> _WHAT IS BEING ASKED_: Could you give the data below again, exactly and completely?

> _INPUT DATA_:
^^^^

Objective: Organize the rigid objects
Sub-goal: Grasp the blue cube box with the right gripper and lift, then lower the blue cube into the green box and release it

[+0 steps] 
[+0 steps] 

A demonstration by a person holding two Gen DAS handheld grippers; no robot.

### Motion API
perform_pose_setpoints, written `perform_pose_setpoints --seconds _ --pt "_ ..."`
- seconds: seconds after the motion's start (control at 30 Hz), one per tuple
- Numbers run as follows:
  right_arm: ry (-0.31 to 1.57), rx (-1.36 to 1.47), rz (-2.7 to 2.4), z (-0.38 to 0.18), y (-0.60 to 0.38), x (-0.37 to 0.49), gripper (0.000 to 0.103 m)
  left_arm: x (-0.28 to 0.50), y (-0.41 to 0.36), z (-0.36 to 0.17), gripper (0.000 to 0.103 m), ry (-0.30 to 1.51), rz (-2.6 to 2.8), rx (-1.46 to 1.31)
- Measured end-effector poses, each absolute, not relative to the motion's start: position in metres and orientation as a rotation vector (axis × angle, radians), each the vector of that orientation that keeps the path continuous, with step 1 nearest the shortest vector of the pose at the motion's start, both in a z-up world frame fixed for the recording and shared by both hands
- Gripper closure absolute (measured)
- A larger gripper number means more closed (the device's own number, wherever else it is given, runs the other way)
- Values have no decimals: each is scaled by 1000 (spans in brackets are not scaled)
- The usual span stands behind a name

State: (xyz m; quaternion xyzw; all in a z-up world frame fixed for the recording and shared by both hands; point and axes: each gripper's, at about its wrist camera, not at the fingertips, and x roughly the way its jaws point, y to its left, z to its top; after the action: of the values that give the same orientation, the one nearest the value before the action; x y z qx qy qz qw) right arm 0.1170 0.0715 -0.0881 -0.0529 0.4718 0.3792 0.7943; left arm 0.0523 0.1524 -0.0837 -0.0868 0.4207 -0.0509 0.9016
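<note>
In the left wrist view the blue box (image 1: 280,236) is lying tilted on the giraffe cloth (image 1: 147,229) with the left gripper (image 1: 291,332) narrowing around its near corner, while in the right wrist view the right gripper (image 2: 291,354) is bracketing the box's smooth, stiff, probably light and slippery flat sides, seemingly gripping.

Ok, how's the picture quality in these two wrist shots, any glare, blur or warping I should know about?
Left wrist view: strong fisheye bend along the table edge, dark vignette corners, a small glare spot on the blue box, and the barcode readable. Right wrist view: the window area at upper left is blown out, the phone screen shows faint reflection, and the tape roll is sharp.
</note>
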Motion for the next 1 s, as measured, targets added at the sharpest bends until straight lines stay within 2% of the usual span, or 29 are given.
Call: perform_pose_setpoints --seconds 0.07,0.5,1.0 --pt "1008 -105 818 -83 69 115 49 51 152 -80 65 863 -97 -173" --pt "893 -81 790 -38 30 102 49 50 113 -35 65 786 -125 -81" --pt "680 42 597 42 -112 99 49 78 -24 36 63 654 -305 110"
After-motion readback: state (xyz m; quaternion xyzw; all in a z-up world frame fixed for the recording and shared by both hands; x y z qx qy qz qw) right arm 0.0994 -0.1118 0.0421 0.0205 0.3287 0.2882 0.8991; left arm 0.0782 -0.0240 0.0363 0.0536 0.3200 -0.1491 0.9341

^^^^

> _ANSWER_:
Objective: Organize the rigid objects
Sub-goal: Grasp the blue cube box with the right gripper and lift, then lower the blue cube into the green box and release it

[+0 steps] 
[+0 steps] 

A demonstration by a person holding two Gen DAS handheld grippers; no robot.

### Motion API
perform_pose_setpoints, written `perform_pose_setpoints --seconds _ --pt "_ ..."`
- seconds: seconds after the motion's start (control at 30 Hz), one per tuple
- Numbers run as follows:
  right_arm: ry (-0.31 to 1.57), rx (-1.36 to 1.47), rz (-2.7 to 2.4), z (-0.38 to 0.18), y (-0.60 to 0.38), x (-0.37 to 0.49), gripper (0.000 to 0.103 m)
  left_arm: x (-0.28 to 0.50), y (-0.41 to 0.36), z (-0.36 to 0.17), gripper (0.000 to 0.103 m), ry (-0.30 to 1.51), rz (-2.6 to 2.8), rx (-1.46 to 1.31)
- Measured end-effector poses, each absolute, not relative to the motion's start: position in metres and orientation as a rotation vector (axis × angle, radians), each the vector of that orientation that keeps the path continuous, with step 1 nearest the shortest vector of the pose at the motion's start, both in a z-up world frame fixed for the recording and shared by both hands
- Gripper closure absolute (measured)
- A larger gripper number means more closed (the device's own number, wherever else it is given, runs the other way)
- Values have no decimals: each is scaled by 1000 (spans in brackets are not scaled)
- The usual span stands behind a name

State: (xyz m; quaternion xyzw; all in a z-up world frame fixed for the recording and shared by both hands; point and axes: each gripper's, at about its wrist camera, not at the fingertips, and x roughly the way its jaws point, y to its left, z to its top; after the action: of the values that give the same orientation, the one nearest the value before the action; x y z qx qy qz qw) right arm 0.1170 0.0715 -0.0881 -0.0529 0.4718 0.3792 0.7943; left arm 0.0523 0.1524 -0.0837 -0.0868 0.4207 -0.0509 0.9016
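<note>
In the left wrist view the blue box (image 1: 280,236) is lying tilted on the giraffe cloth (image 1: 147,229) with the left gripper (image 1: 291,332) narrowing around its near corner, while in the right wrist view the right gripper (image 2: 291,354) is bracketing the box's smooth, stiff, probably light and slippery flat sides, seemingly gripping.

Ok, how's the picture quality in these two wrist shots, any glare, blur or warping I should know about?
Left wrist view: strong fisheye bend along the table edge, dark vignette corners, a small glare spot on the blue box, and the barcode readable. Right wrist view: the window area at upper left is blown out, the phone screen shows faint reflection, and the tape roll is sharp.
</note>
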Motion for the next 1 s, as measured, targets added at the sharpest bends until straight lines stay within 2% of the usual span, or 29 are given.
Call: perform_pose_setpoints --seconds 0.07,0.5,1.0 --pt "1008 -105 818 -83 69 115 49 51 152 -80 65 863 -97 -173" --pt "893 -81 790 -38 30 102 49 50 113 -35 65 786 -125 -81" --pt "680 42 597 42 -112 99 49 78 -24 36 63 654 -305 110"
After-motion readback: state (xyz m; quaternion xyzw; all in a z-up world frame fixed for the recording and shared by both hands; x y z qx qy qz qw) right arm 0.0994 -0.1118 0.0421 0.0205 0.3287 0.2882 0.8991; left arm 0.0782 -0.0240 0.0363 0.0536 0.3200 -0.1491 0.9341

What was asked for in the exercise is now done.